When the Senate Finance Committee unveils its healthcare reform bill in several weeks, one idea that will most likely not be included is the much-debated end-of-life provision that is in the House bill.

Sen. Charles Grassley (R-IA), the ranking minority member on the panel and a member its “gang of six" senators that has been working on the bill's provisions, slammed the House bill (HR 3200) on Thursday as "so poorly cobbled together that it will have all kinds of unintended consequences." In particular, he took aim at the section on end-of-life care.

"There's a big difference between a simple educational campaign, as some advocates want, and the way the House committee passed bill pays physicians to advise patients about end-of-life care and rates physician quality of care based on the creation of and adherence to orders for end of life care," he said in a statement.

The issue came under the spotlight this week in part when former Alaska Gov. Sarah Palin suggested that Obama and other Democrats wanted to set up "death panels" to decide who will or will not get medical services.
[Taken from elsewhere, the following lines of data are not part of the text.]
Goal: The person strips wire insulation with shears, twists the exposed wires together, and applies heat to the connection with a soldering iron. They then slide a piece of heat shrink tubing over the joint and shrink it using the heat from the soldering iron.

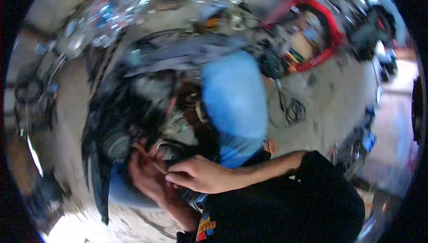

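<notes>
Both of my hands meet low in the middle of the head view, in front of a dark machine (138, 105) with black plastic panels, whose kind I cannot make out. My left hand (149, 176) has its fingers curled in at the machine's open part, close to a thin orange piece (140, 147). Across it comes my right hand (199, 174), thumb and fingers pinched together against the left fingers. A thin pale piece (159, 168) shows between the hands. Motion blur hides what exactly they grip. A round grey part (117, 146) sits just left of them.
My blue-jeaned knee (234, 96) is beside the machine. A red ring-shaped object (332, 33) lies on the floor at upper right, with a coil of black cable (294, 111) below it. Clear plastic bags (107, 18) and scattered parts lie at the upper left.
</notes>
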Demonstrator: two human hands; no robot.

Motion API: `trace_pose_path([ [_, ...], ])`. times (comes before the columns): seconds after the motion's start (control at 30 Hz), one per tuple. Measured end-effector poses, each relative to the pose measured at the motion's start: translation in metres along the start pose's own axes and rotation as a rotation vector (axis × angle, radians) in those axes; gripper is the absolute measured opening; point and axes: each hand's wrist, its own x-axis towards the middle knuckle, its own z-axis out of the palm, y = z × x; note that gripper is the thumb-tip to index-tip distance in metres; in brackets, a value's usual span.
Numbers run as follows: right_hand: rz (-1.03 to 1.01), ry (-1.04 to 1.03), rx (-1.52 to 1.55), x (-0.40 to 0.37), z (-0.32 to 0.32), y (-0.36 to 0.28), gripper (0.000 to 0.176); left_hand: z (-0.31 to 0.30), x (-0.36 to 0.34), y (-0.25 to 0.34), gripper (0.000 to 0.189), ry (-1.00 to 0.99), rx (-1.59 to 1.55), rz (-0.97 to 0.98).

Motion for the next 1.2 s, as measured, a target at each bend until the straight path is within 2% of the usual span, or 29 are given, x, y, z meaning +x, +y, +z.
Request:
trace_pose_path([
  [0.07, -0.082, 0.106, -0.189, -0.006, -0.002, 0.011, 0.03, 0.008, -0.006, 0.012, 0.031, -0.002, 0.03, 0.023],
  [0.17, -0.276, 0.375, -0.254, -0.033, 0.007, 0.02, 0.024, -0.01, 0.004, 0.014, 0.025, -0.177, -0.035, -0.097],
  [0.23, -0.501, 0.513, -0.287, -0.053, -0.018, 0.015, 0.019, 0.007, -0.005, 0.013, 0.022, -0.012, 0.07, -0.05],
  [0.27, -0.541, 0.601, -0.257, -0.071, -0.037, 0.022, 0.016, 0.014, -0.007, 0.012, 0.02, 0.073, 0.122, -0.023],
  [0.3, -0.581, 0.689, -0.229, -0.09, -0.056, 0.03, 0.013, 0.0, -0.001, 0.008, 0.019, -0.041, 0.044, -0.013],
  [0.37, -0.235, 1.09, -0.036, -0.143, -0.079, 0.062, 0.012, -0.007, -0.001, 0.006, 0.019, -0.062, 0.08, 0.014],
  [0.4, 0.089, 1.255, -0.082, -0.155, -0.099, 0.072, 0.015, -0.009, -0.001, 0.006, 0.019, -0.068, 0.095, 0.043],
  [0.43, 0.271, 1.326, -0.141, -0.168, -0.114, 0.104, 0.016, -0.013, 0.001, 0.002, 0.019, -0.029, 0.111, 0.067],
  [0.47, 0.388, 1.246, -0.44, -0.205, -0.122, 0.182, 0.021, -0.02, 0.003, -0.002, 0.025, 0.024, 0.123, 0.11],
  [0.5, 0.526, 1.128, -0.542, -0.241, -0.116, 0.244, 0.027, -0.034, 0.004, -0.001, 0.034, -0.17, 0.024, 0.054],
  [0.53, 0.635, 0.925, -0.77, -0.277, -0.109, 0.303, 0.032, -0.014, -0.009, -0.016, 0.033, 0.025, 0.51, 0.341],
  [0.57, 0.478, 0.646, -1.143, -0.306, -0.097, 0.358, 0.023, 0.002, -0.012, -0.011, 0.022, 0.141, 0.319, 0.198],
  [0.6, 0.5, 0.723, -0.936, -0.316, -0.085, 0.388, 0.029, 0.018, -0.014, -0.007, 0.015, 0.278, 0.105, 0.081],
  [0.63, 0.506, 0.813, -0.722, -0.326, -0.075, 0.418, 0.035, 0.009, -0.01, -0.011, 0.016, 0.149, 0.103, 0.072],
  [0.67, 0.502, 0.908, -0.52, -0.335, -0.065, 0.447, 0.041, 0.015, -0.013, -0.01, 0.017, 0.126, 0.063, 0.085],
  [0.73, 0.711, 1.013, -0.227, -0.334, -0.054, 0.448, 0.041, 0.016, -0.009, -0.01, 0.017, 0.082, 0.026, 0.069],
  [0.83, 0.848, 0.995, -0.151, -0.33, -0.047, 0.445, 0.042, 0.027, -0.008, -0.003, 0.016, 0.17, 0.023, 0.02],
  [0.93, 0.896, 0.969, -0.116, -0.34, -0.048, 0.443, 0.042, 0.02, -0.006, -0.01, 0.017, 0.125, -0.068, 0.045],
  [1.03, 0.884, 0.951, -0.088, -0.362, -0.049, 0.445, 0.043, 0.02, -0.004, -0.01, 0.017, 0.172, -0.062, -0.005],
  [1.1, 0.836, 0.94, -0.07, -0.388, -0.053, 0.453, 0.043, 0.016, -0.003, -0.006, 0.018, 0.12, -0.016, 0.008],
  [1.2, 0.592, 0.935, 0.003, -0.452, -0.067, 0.486, 0.044, 0.009, -0.001, -0.004, 0.017, 0.054, 0.06, 0.047],
])
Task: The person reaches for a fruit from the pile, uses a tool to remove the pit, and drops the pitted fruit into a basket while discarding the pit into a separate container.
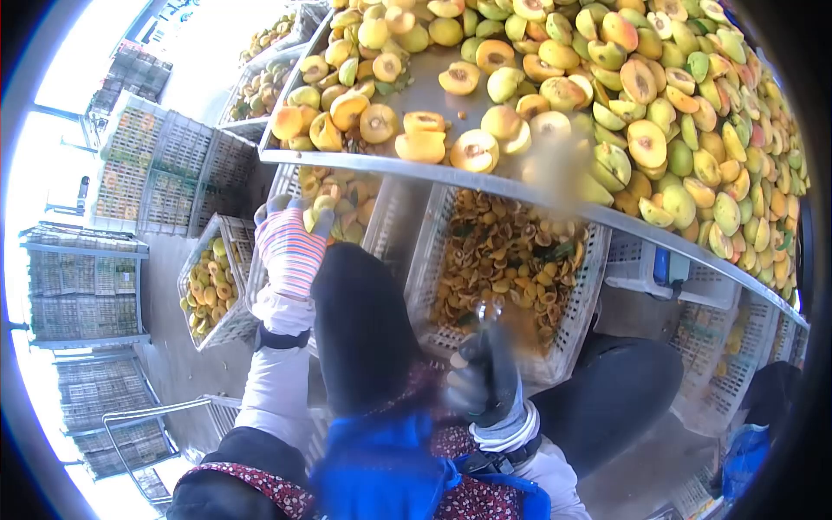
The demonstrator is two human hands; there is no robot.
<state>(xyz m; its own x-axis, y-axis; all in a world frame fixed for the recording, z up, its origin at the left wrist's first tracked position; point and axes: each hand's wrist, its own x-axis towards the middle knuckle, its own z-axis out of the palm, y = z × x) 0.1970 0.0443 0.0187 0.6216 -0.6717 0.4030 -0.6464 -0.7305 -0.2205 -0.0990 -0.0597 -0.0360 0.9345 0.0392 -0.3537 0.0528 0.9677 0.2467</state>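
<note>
My left hand [290,247], in a striped glove with grey fingertips, reaches down over a crate [284,184] under the table edge. Its thumb and fingers are spread beside yellow-green peaches [348,227]; one fruit lies close to the thumb. My right hand [481,377], in a dark glove, is closed around a small metal tool [489,310] with a shiny, rounded tip; its handle is hidden in the fist. Beyond that hand stands a white crate [419,269] of brown-orange fruit scraps [511,260]. Halved peaches [475,152] lie on the metal table [416,95] above.
Another crate [227,299] of fruit stands on the floor at left, near stacked crates [169,169]. The table's metal rim [390,165] crosses above the crates. More crates [728,364] stand at right. A pale blur [563,169] hides part of the rim.
</note>
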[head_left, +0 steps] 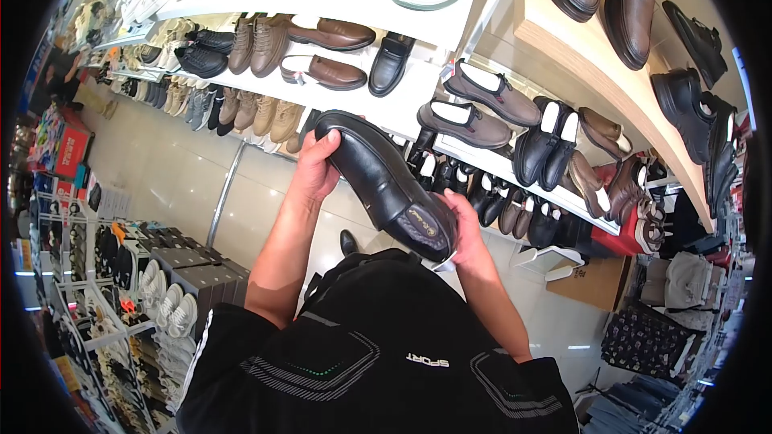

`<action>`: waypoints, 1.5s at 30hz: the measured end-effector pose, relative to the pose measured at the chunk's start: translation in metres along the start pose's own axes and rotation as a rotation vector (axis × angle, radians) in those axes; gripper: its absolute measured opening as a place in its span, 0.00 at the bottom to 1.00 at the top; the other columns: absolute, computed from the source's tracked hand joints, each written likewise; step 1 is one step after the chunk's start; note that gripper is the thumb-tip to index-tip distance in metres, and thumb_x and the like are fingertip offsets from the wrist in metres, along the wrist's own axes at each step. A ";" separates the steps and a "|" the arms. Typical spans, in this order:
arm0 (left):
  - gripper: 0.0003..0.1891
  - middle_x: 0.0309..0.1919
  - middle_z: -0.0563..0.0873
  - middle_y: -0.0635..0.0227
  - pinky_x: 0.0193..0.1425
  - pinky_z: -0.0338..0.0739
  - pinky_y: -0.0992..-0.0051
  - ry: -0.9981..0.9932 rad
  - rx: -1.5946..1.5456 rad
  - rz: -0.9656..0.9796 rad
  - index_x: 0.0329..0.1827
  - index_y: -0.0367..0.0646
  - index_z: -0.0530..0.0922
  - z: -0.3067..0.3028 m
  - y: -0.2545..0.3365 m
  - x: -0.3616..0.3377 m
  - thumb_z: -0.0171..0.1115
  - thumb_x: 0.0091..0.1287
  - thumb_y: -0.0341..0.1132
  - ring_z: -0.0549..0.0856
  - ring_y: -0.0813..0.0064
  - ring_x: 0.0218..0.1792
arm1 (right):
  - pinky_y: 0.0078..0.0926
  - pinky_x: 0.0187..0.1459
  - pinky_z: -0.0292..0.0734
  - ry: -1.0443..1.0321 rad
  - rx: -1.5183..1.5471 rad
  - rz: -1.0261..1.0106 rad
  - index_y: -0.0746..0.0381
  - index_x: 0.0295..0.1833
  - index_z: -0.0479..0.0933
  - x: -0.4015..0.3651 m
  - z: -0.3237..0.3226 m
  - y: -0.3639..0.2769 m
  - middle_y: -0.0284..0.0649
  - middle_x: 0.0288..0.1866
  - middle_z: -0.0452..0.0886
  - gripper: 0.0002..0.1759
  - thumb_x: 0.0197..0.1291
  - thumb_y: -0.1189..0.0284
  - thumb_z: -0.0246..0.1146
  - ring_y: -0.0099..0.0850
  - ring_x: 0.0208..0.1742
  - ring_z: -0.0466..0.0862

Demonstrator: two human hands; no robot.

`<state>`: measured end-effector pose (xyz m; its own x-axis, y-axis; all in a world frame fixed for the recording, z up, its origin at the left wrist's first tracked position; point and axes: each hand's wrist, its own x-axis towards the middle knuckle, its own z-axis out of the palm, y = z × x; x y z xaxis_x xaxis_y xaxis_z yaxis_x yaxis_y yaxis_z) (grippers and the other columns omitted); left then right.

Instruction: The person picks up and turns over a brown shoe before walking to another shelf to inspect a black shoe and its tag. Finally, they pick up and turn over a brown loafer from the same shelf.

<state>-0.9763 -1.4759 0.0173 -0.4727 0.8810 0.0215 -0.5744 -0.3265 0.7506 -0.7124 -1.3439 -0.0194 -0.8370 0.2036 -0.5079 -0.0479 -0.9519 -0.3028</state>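
Before the white shelf (342,99) bearing brown loafers (330,33), over the glossy tiled floor (261,201), a person holds a black shoe (378,181). The left hand (319,167) clamps the toe, thumb on top, other fingers mostly hidden; the right hand (468,231) curls its fingers around the heel
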 end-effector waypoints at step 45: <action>0.30 0.52 0.89 0.50 0.52 0.90 0.52 0.234 -0.051 -0.492 0.65 0.32 0.76 -0.033 -0.048 -0.087 0.54 0.78 0.54 0.91 0.55 0.49 | 0.33 0.55 0.83 -0.013 -0.083 -0.324 0.68 0.63 0.79 -0.015 0.019 -0.036 0.45 0.52 0.89 0.34 0.74 0.47 0.52 0.36 0.51 0.89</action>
<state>-0.9302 -1.5480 -0.0424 -0.2731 0.8358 -0.4763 -0.7940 0.0836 0.6021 -0.7087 -1.3170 0.0146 -0.7923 0.4890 -0.3648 -0.2683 -0.8163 -0.5115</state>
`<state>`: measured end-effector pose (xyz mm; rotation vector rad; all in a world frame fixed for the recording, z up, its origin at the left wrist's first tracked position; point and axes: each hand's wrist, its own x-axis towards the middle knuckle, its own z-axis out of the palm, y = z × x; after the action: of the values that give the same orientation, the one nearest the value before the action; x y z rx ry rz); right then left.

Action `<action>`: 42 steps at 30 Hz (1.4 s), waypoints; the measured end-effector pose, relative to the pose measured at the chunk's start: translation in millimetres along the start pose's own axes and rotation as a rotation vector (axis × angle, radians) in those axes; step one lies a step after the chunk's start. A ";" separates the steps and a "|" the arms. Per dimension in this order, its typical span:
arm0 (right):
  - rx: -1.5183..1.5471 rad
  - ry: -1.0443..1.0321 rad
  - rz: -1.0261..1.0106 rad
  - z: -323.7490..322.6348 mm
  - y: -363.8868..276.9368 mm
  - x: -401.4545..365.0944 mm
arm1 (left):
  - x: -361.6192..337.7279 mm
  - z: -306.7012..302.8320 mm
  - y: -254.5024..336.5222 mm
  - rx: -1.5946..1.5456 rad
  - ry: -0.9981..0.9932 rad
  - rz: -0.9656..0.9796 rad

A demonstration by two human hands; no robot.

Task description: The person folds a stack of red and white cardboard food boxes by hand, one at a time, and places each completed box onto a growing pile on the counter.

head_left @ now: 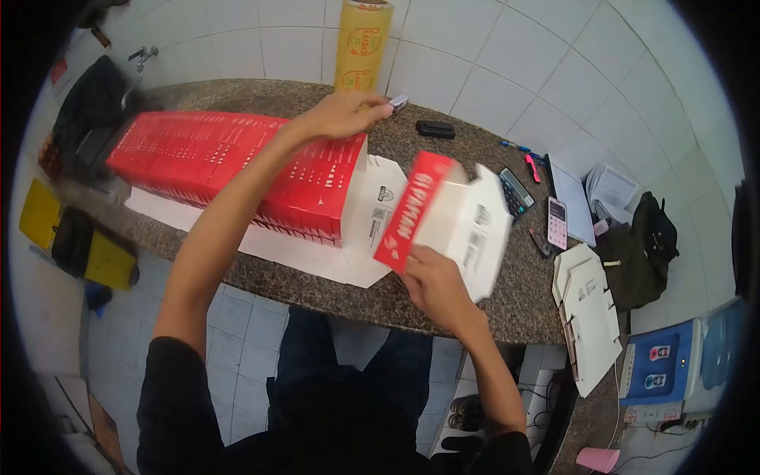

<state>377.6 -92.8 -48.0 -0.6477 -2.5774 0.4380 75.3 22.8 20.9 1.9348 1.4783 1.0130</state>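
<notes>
My right hand (pixel 434 283) grips the lower edge of a red and white carton piece (pixel 467 226), which is tilted over the counter and slightly blurred. Beyond the long row of red cartons (pixel 237 162), my left hand (pixel 344 116) pinches a small whitish object (pixel 398 103) too small to make out. White carton flaps (pixel 378 202) stick out at the right end of the row. A yellow printed roll (pixel 362 47) stands upright behind my left hand.
On the speckled counter (pixel 526 305) lie a black case (pixel 435 129), a calculator (pixel 516 192), a pink phone (pixel 557 222), notebooks and a dark bag (pixel 637 261). Flat white cartons (pixel 592 317) overhang at the right. A faucet (pixel 143 54) is at the far left.
</notes>
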 end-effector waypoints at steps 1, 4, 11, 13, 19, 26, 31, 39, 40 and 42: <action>0.103 0.055 -0.003 12.6 6.1 15.7 | 4.0 -4.4 -30.5 0.252 -0.115 -0.066; 0.223 0.024 0.001 28.4 14.0 49.8 | 3.5 -3.9 -42.9 0.614 -0.246 -0.221; 0.545 -0.127 0.027 43.1 11.2 87.3 | 0.8 -5.6 -46.4 0.636 -0.228 -0.227; 0.666 -0.098 0.072 53.8 9.6 85.0 | 0.3 -4.7 -48.7 0.633 -0.216 -0.216; 0.950 -0.090 0.201 75.5 17.8 71.0 | 1.6 -5.0 -43.0 0.663 -0.298 -0.252; 1.218 -0.020 0.320 97.3 -8.7 71.2 | 0.1 -1.4 -50.0 0.619 -0.193 -0.189; 1.220 0.199 0.308 82.3 40.1 84.9 | -0.8 -8.2 -41.6 0.674 -0.241 -0.233; 0.153 0.153 0.429 88.6 140.6 145.4 | 2.6 -0.4 -58.4 0.684 -0.201 -0.176; 0.360 0.179 0.332 85.6 139.9 142.9 | 2.5 0.7 -54.7 0.663 -0.201 -0.193; 0.558 0.212 0.339 100.5 150.7 146.4 | -0.5 -2.1 -52.0 0.635 -0.205 -0.216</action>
<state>268.0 88.8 -144.0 -0.8616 -2.0078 1.0838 43.1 37.1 -17.4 2.1334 1.9894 0.2435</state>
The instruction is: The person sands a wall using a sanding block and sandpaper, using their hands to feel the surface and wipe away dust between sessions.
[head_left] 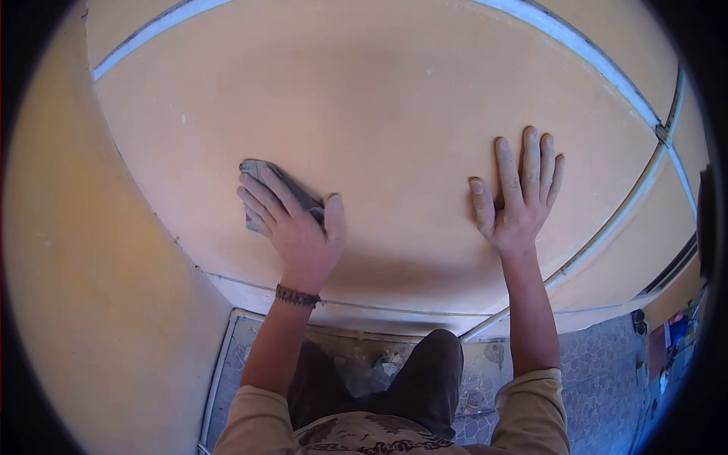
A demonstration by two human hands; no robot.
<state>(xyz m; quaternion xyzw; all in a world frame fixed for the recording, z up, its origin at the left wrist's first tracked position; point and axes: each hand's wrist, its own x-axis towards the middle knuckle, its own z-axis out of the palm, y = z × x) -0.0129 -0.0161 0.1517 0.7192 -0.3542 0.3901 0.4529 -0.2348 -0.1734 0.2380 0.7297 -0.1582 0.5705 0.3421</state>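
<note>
My left hand presses a grey sanding pad flat against an orange-painted wall, fingers spread over the pad. A dark beaded bracelet sits on that wrist. My right hand rests bare on the same wall, palm flat and fingers apart, holding nothing. It is dusty with pale powder.
A pale filled seam runs across the wall at upper right, and another slants down to the floor. A side wall closes in on the left. Patterned floor tiles and my knees lie below. Small objects sit at far right.
</note>
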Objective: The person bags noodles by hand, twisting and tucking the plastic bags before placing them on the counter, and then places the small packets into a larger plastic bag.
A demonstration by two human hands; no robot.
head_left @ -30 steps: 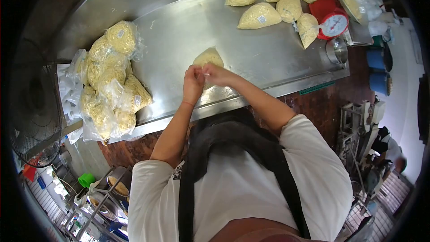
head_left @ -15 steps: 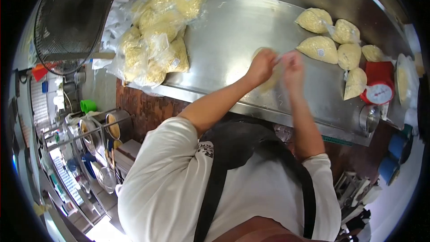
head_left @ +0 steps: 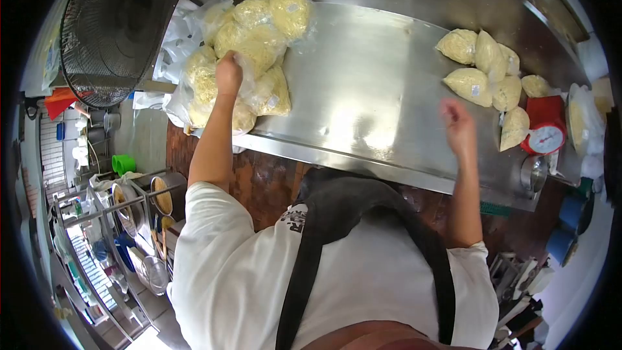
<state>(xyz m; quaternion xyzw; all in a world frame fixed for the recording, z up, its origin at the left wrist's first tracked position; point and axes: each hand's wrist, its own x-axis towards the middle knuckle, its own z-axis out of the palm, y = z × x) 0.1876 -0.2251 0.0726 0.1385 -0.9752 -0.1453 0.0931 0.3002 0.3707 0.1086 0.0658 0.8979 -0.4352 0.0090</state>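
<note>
My left hand (head_left: 229, 76) is over the left pile of clear plastic bags of pale yellow noodles (head_left: 262, 52). Its fingers are closed on the gathered plastic of one bag, though the fingertips are partly hidden. My right hand (head_left: 459, 128) is raised above the steel table, its fingers loosely apart and a little blurred, holding nothing. Just beyond it lies the right group of knotted noodle bags (head_left: 468, 85), several with small white labels. One bag (head_left: 490, 56) leans across others in that group.
A red dial scale (head_left: 545, 131) stands at the right end of the steel table (head_left: 350, 91), near a round metal container (head_left: 534, 172). A large wire mesh strainer (head_left: 107, 39) is at the left. A rack with pots (head_left: 165, 194) is on the lower left.
The bag that was between both hands is now on the right group. My left hand has moved left to the other pile; my right hand has shifted right and opened.
</note>
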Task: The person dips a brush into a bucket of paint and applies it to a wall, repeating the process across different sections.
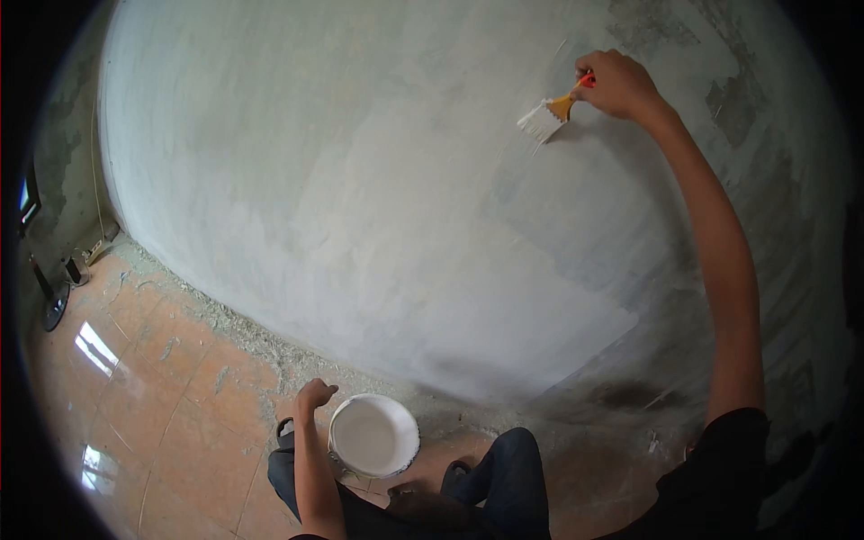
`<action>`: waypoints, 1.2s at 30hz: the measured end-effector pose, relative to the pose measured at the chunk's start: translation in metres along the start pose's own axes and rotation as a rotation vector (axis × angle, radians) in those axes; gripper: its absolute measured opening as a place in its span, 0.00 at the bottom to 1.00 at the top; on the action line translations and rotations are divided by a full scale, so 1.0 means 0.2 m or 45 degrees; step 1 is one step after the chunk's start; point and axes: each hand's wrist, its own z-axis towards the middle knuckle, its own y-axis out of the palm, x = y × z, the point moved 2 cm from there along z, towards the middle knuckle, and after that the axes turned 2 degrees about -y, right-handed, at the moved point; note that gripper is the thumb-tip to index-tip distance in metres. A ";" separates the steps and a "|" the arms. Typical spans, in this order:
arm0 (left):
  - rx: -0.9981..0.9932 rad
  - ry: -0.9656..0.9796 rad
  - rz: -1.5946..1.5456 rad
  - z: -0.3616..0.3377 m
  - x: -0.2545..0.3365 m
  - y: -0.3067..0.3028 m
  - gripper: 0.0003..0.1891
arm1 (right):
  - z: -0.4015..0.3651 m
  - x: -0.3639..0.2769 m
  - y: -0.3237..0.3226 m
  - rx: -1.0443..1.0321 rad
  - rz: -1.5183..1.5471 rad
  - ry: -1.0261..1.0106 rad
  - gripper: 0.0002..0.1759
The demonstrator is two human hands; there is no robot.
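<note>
Head view, right hand (621,85): upper right of the frame, fingers closed round the red-and-yellow handle of the brush (562,108); this pinch near the handle's end looks suited to reach, though a hold closer to the bristles (540,123) should steady the edge.
Brush: head slanting down and left, bristles loaded with a thick pale coating; whether their tips press on the wall (360,180) cannot be told. A low angle and light, even pressure would likely spread the load without ridges.
Wall: pale and fairly even across the middle, darker and rougher at the upper right and lower right; long overlapping strokes would soften the streaks beside the brush.
Left hand (315,394): bottom, left of centre, fingers curled in, no object visible in it; just beside the bucket (409,434), contact with the rim unclear.
Bucket: bottom centre, upright between the legs, pale liquid (364,441) inside; wiping surplus on its rim should limit drips.
Debris (261,349): scraps along the wall's foot, lower left; bristles are best kept off them, as grit would probably drag marks.
</note>
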 end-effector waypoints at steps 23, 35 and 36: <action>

The issue has come up repeatedly in town hall meetings this week with President Obama and congressional representatives.

The current language in question in the House bill (Section 1233) stated that it would amend how Medicare is paid for providing end-of-life counseling. In 1990, language was inserted in the Social Security Act, which governs Medicare, that defined an "advance directive" to be "a written instruction"--such as a living will or durable power of attorney--recognized under state law and "relating to the provision of such care when the individual is incapacitated."

The 1990 language called for healthcare providers and organizations to "maintain written policies and procedures with respect to all adult individuals receiving medical care by or through the provider or organization." The provision also required legal documents, such as advance directives, to be kept "in a prominent part of the individual's current medical record" and to provide "education for staff and the community" on advance directives. This was done without payment to providers.